● **WORK TO COMPLETE**
Each line below from the "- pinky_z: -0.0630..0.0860" line through the "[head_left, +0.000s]" line, those two included, must be restated word for word; the pictures must not be.

++++ SUPPLIED DATA ++++

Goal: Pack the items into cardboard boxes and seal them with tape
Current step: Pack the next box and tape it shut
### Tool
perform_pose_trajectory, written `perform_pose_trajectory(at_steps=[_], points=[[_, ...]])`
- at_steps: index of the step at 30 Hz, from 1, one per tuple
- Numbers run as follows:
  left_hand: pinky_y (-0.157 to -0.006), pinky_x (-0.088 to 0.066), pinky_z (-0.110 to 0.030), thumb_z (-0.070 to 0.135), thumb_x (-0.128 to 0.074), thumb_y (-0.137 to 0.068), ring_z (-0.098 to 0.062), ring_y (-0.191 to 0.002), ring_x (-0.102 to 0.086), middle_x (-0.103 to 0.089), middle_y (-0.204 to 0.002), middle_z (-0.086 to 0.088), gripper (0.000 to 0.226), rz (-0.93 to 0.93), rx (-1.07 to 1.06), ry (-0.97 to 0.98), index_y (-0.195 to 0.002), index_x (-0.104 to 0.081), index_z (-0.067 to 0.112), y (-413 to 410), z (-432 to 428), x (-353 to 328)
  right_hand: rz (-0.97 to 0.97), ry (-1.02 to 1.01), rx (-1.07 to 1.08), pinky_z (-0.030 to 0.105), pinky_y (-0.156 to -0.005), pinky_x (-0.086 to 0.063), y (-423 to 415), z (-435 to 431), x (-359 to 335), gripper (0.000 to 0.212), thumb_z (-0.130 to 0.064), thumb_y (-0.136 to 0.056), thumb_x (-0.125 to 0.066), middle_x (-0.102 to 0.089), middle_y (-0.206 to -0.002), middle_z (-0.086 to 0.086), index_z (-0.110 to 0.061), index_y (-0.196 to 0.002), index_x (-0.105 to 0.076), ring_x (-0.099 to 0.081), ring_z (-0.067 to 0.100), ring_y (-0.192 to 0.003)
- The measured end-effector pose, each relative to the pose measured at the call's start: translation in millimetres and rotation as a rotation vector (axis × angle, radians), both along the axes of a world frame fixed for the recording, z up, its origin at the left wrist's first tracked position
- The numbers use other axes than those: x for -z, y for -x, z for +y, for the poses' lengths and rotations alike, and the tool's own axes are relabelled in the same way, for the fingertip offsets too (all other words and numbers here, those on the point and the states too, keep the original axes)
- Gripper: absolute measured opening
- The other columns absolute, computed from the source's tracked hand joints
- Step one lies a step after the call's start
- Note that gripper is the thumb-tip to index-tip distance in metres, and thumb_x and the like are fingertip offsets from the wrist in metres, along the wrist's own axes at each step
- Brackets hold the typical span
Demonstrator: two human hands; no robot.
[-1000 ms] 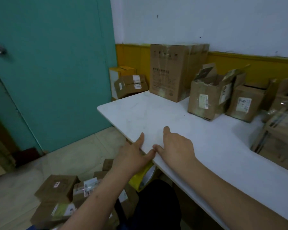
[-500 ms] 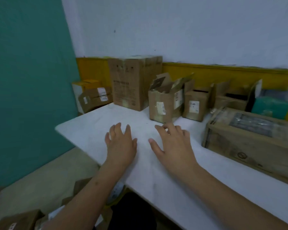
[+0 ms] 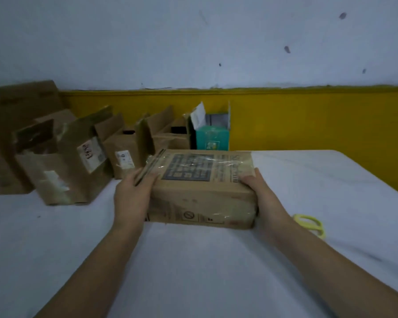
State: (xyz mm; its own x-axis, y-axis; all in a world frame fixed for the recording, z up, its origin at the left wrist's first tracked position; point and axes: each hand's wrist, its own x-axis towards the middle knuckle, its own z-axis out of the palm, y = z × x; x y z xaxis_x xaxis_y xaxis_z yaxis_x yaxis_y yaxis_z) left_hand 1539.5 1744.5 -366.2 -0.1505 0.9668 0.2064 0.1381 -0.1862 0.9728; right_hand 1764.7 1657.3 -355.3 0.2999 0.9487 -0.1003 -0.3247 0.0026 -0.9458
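Head; cardboard box (image 3: 202, 196) flat, long axis left-right; left hand (image 3: 131, 199), right hand (image 3: 265, 198) grip its ends

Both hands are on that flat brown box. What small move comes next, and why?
Probably slide the flat box nearer: the left hand and right hand grip its opposite ends, it rests on the white table, and its left-end flap looks loose.

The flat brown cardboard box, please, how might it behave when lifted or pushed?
Probably stiff: the flat brown cardboard box shows square edges. Its glossy clear tape may feel slippery. Sitting low and wide on the white table, it likely slides rather than tips.
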Motion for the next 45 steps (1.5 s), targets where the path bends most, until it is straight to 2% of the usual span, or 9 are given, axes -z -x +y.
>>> perform_pose_trajectory(at_steps=[9,14,18,22,28,33,36,40,45], points=[[-0.096,-0.053,-0.035,0.037,-0.071,-0.089,-0.012,-0.112,-0.066,-0.072,-0.116,0.012,0.034,-0.315,0.083,-0.058,-0.123,-0.069,0.031,-4,-23,-7,-0.104,-0.179,-0.165,0.041,-0.087,-0.058,-14,-19,-16,0.052,-0.020,-0.094,-0.061,-0.068,-0.124,0.001,-0.038,-0.140,-0.043,-0.067,0.025,-0.110],[-0.085,-0.054,-0.020,0.067,-0.067,-0.078,0.004,-0.114,-0.060,-0.065,-0.123,0.026,0.047,-0.191,0.269,-0.293,-0.122,-0.065,0.050,-31,-43,-66,0.154,-0.009,-0.161,0.045,-0.084,-0.058,-60,-52,-40,0.041,-0.036,-0.078,-0.069,-0.070,-0.121,0.006,-0.025,-0.117,-0.072,-0.069,0.027,-0.107],[-0.112,-0.040,-0.029,0.055,-0.058,-0.092,-0.006,-0.143,-0.032,-0.033,-0.157,0.011,0.075,0.046,0.268,-0.356,-0.155,-0.029,0.030,-117,-48,-87,0.202,-0.025,0.177,0.048,-0.062,-0.057,-93,-69,-60,0.026,-0.038,-0.087,-0.062,-0.075,-0.108,0.005,-0.028,-0.108,-0.074,-0.075,0.026,-0.083],[-0.122,-0.021,-0.036,0.054,-0.053,-0.094,-0.018,-0.153,0.001,0.011,-0.166,0.003,0.095,0.055,0.247,-0.243,-0.158,0.010,0.023,-201,-72,-78,0.161,-0.083,0.361,0.047,-0.061,-0.057,-112,-81,-63,0.021,-0.039,-0.089,-0.060,-0.076,-0.102,0.001,-0.031,-0.102,-0.074,-0.075,0.024,-0.079],[-0.093,-0.012,0.007,0.073,-0.038,-0.085,0.019,-0.138,-0.007,0.004,-0.165,0.010,0.094,-0.059,0.674,-0.177,-0.158,0.004,0.033,-281,-100,-44,0.140,-0.074,0.600,0.043,-0.071,-0.057,-162,-111,-52,0.028,-0.054,-0.083,-0.064,-0.077,-0.095,-0.004,-0.035,-0.103,-0.072,-0.070,0.021,-0.093],[-0.123,-0.017,-0.035,0.071,-0.030,-0.089,-0.012,-0.152,-0.012,-0.012,-0.166,0.002,0.085,0.063,0.692,-0.199,-0.159,-0.011,0.027,-325,-67,-41,0.218,-0.012,0.829,0.033,-0.054,-0.054,-185,-71,-44,0.053,-0.061,-0.085,-0.058,-0.068,-0.114,0.007,-0.029,-0.127,-0.054,-0.067,0.023,-0.091],[-0.115,-0.013,-0.031,0.080,-0.028,-0.079,-0.014,-0.153,-0.005,-0.003,-0.167,0.006,0.093,0.185,0.818,-0.157,-0.158,-0.008,0.036,-352,-56,-37,0.090,0.128,0.998,0.049,-0.086,-0.054,-212,-37,-30,0.074,-0.064,-0.090,-0.047,-0.047,-0.142,0.014,-0.026,-0.150,-0.026,-0.055,0.037,-0.119],[-0.118,-0.020,-0.039,0.071,-0.048,-0.085,-0.017,-0.152,-0.010,-0.002,-0.167,0.003,0.089,0.249,0.894,-0.150,-0.157,-0.002,0.042,-380,-35,-22,-0.402,0.411,0.883,0.049,-0.106,-0.040,-239,-14,-5,0.055,-0.044,-0.098,-0.044,-0.040,-0.146,0.018,-0.010,-0.142,-0.043,-0.043,0.038,-0.127],[-0.108,-0.046,-0.041,0.029,-0.057,-0.100,-0.018,-0.140,-0.038,-0.034,-0.156,0.001,0.057,0.268,0.754,-0.319,-0.150,-0.032,0.042,-391,1,7,-0.840,0.165,0.839,0.044,-0.114,-0.031,-287,-22,20,0.073,-0.018,-0.097,-0.056,-0.022,-0.161,0.004,-0.022,-0.156,-0.014,-0.027,0.025,-0.145]])
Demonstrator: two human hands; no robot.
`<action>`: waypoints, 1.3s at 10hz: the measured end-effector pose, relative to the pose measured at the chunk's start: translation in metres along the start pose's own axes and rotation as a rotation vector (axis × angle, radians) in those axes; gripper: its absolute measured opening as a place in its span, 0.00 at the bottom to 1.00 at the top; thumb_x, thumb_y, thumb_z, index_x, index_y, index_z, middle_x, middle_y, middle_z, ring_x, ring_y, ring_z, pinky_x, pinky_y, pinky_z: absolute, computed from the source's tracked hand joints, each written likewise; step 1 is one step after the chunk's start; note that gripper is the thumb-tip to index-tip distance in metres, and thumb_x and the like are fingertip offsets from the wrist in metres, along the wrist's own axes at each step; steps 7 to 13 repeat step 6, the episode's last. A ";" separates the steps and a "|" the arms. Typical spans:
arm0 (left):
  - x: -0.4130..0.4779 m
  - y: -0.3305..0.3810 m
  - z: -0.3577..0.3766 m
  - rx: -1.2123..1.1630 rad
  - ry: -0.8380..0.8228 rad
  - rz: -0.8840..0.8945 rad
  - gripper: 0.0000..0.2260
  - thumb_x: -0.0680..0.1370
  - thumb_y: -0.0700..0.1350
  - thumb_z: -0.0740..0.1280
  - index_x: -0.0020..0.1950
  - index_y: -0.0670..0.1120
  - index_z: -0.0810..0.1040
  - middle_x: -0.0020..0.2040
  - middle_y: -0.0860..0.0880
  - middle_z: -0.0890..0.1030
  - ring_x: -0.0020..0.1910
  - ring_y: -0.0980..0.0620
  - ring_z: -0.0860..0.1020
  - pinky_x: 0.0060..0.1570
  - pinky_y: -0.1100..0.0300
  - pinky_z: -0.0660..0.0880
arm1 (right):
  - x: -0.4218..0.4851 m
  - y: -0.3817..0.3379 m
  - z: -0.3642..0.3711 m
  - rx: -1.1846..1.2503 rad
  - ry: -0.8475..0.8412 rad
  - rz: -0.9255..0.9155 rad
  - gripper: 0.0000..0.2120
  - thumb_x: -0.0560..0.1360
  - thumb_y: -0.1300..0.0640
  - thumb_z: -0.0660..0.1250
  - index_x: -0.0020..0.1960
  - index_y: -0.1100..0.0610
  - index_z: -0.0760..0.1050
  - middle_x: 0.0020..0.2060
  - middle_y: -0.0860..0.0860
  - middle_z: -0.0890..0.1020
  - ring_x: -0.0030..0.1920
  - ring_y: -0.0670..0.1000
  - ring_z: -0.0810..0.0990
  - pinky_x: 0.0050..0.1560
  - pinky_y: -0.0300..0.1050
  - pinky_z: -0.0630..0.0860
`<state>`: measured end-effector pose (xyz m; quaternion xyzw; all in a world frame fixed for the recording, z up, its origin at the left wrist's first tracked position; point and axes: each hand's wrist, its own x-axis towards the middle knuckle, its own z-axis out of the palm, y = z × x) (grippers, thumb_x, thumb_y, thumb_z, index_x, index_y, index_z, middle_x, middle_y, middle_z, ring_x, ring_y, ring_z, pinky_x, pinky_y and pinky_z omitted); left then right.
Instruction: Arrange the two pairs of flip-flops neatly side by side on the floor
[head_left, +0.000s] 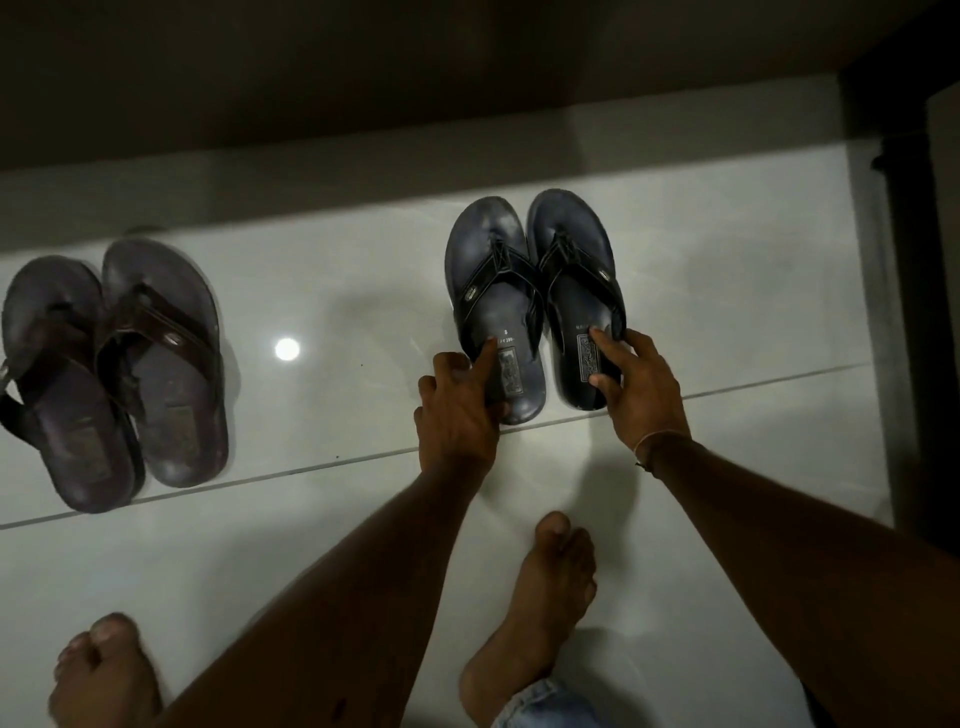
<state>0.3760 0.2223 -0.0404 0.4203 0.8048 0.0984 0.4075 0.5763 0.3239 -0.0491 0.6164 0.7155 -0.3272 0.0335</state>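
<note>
The main risk, as a judgement, is that the pair of dark navy rubber flip-flops (535, 306) ends up skewed or split. Each hand grips only the heel end of one sandal, so an uneven push could swing the toes apart or slide one sole over the other on the glossy white tiled floor (727, 322), which looks slick. A second risk is spacing: the pair of dark brown strapped flip-flops (114, 374) lies well apart at nine o'clock, its two sandals overlapping and heels uneven, so the two pairs do not yet read as one neat row.

The left hand (457, 410) is partly closed on the heel of the left navy sandal, index finger laid on the insole near the printed label, thumb hooked at the heel rim. The right hand (639, 384) pinches the heel of the right navy sandal, fingers spread over its label and outer edge. Both navy sandals sit at twelve o'clock from the person's bare foot (545, 597), toes pointing away toward the dark wall (363, 78), sides nearly touching.
</note>
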 end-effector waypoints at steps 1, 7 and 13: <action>-0.006 -0.003 0.002 0.007 0.000 -0.001 0.37 0.79 0.50 0.71 0.82 0.60 0.55 0.73 0.44 0.65 0.68 0.39 0.69 0.62 0.40 0.77 | -0.004 0.002 0.001 0.008 -0.006 -0.004 0.27 0.80 0.60 0.68 0.77 0.48 0.69 0.74 0.55 0.71 0.68 0.60 0.73 0.69 0.59 0.74; -0.020 -0.007 -0.005 -0.043 0.041 0.014 0.30 0.81 0.57 0.67 0.81 0.62 0.58 0.73 0.45 0.65 0.67 0.42 0.70 0.61 0.41 0.77 | -0.017 -0.008 -0.003 0.016 0.011 -0.004 0.28 0.82 0.60 0.66 0.80 0.46 0.64 0.81 0.57 0.59 0.75 0.63 0.68 0.73 0.63 0.71; -0.020 -0.007 -0.005 -0.043 0.041 0.014 0.30 0.81 0.57 0.67 0.81 0.62 0.58 0.73 0.45 0.65 0.67 0.42 0.70 0.61 0.41 0.77 | -0.017 -0.008 -0.003 0.016 0.011 -0.004 0.28 0.82 0.60 0.66 0.80 0.46 0.64 0.81 0.57 0.59 0.75 0.63 0.68 0.73 0.63 0.71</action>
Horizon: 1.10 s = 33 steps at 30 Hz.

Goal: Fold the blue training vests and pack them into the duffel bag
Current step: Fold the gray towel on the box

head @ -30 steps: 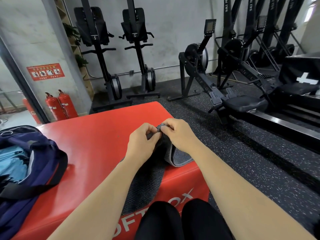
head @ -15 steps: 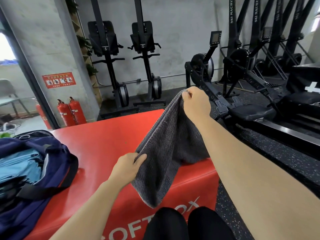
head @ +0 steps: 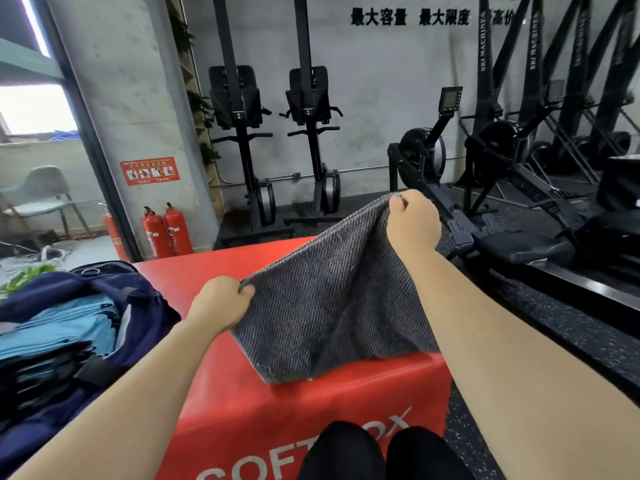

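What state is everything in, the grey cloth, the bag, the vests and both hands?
grey cloth: spread out, lifted by two corners, lower edge resting on the red box.
duffel bag: open, at the box's left.
blue vests: folded, stacked inside the bag.
left hand: grips the cloth's near corner.
right hand: pinches the far corner, raised higher.

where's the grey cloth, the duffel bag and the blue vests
grey cloth (head: pixel 332 306), head view, middle of the held-up fabric
duffel bag (head: pixel 149 299), head view, its navy side wall
blue vests (head: pixel 69 327), head view, top of the folded stack inside the bag
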Each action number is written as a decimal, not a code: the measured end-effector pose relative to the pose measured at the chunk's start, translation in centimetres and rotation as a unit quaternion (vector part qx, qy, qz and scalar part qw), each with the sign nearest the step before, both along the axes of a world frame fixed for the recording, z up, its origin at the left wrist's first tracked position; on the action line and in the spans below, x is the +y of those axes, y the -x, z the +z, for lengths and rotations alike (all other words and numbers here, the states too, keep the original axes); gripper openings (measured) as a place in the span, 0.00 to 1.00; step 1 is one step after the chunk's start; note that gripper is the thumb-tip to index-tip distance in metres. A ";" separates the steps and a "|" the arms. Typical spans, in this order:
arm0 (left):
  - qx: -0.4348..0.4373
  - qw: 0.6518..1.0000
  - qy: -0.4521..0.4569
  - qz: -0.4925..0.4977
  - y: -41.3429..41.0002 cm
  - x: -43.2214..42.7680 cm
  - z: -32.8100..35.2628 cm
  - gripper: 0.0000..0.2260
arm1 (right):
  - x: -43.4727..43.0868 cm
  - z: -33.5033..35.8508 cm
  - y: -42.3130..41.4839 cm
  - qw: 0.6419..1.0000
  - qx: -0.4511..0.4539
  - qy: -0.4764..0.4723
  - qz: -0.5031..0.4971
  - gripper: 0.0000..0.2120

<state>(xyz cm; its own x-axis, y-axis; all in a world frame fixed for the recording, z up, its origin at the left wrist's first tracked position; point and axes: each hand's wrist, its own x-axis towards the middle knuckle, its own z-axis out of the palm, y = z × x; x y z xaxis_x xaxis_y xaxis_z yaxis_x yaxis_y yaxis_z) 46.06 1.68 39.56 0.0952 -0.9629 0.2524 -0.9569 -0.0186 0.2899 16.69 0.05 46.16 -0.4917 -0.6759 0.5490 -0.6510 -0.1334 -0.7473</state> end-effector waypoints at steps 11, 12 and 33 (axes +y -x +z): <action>0.017 0.967 0.250 -0.043 -2.9 2.8 6.9 0.19 | 1.7 0.8 0.7 1.000 -0.018 -0.005 -0.004 0.12; 0.026 0.963 0.266 -0.039 -2.9 3.0 7.6 0.18 | 1.9 1.1 0.7 1.000 -0.017 -0.005 -0.006 0.13; -0.074 0.955 0.276 0.082 -5.6 2.3 12.4 0.11 | 0.7 5.7 -3.4 0.997 0.023 -0.031 -0.062 0.14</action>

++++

● **REPLY TO THE EXERCISE**
  - pinky_z: -0.0630..0.0860
`<state>`: measured end-effector pose (xyz m; quaternion xyzw; all in a world frame fixed for the recording, z up, its origin at the left wrist's first tracked position; point and axes: each hand's wrist, its own x-axis towards the middle knuckle, its own z-axis out of the palm, y = z × x) (grippers, thumb_x, thumb_y, thumb_z, index_x, index_y, index_z, middle_x, middle_y, middle_z, ring_x, ring_y, ring_z, pinky_x, pinky_y and pinky_z omitted); left then right.
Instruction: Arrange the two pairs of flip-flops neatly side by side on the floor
[head_left, +0.000s] 

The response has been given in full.